Exercise brief ▸ Lines that contain the string "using" are the ones to list; copy all of them from the records.

Records contained in a dataset:
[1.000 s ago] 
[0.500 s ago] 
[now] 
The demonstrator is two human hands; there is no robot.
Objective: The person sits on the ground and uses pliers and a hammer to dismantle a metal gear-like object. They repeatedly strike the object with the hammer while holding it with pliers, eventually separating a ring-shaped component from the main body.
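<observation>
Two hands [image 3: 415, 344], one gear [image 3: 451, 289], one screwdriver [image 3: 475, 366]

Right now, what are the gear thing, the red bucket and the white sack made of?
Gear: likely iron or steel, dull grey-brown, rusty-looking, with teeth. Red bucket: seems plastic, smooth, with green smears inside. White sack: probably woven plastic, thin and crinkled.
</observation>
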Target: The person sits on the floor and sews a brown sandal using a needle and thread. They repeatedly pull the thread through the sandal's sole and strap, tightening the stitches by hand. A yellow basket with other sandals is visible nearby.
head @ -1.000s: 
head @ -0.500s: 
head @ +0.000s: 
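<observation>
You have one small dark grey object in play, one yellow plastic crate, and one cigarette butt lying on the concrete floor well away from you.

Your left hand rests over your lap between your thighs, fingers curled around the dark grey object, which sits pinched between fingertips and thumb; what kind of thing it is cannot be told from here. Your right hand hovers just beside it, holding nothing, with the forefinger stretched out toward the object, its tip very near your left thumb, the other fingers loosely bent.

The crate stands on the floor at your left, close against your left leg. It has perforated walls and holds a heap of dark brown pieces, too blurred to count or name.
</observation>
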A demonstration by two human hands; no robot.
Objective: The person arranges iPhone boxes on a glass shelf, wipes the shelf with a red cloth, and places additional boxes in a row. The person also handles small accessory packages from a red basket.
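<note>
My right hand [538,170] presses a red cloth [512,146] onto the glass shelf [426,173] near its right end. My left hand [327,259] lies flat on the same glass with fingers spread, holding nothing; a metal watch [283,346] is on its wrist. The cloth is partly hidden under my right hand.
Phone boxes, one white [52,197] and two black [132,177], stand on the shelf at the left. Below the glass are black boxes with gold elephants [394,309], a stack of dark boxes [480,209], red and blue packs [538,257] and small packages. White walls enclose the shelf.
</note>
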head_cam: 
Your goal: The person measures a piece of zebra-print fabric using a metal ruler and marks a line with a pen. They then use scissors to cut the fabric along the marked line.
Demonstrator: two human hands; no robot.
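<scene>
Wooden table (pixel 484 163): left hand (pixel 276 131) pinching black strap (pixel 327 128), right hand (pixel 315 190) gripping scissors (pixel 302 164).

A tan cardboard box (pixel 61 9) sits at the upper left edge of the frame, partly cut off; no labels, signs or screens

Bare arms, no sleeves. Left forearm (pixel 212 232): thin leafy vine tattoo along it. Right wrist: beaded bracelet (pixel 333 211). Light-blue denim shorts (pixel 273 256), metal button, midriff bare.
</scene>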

Answer for this exercise ▸
Target: The person sits on the floor and sews a brown sandal using a needle and thread. They repeatedly pull the thread through the sandal's sole and strap, tightening the stitches by hand. A yellow basket with other sandals is visible nearby.
Your goal: The person measures a piece of zebra-print fabric using a metal ruler and marks a line with a pen. They then use scissors to cut the fabric along the marked line.

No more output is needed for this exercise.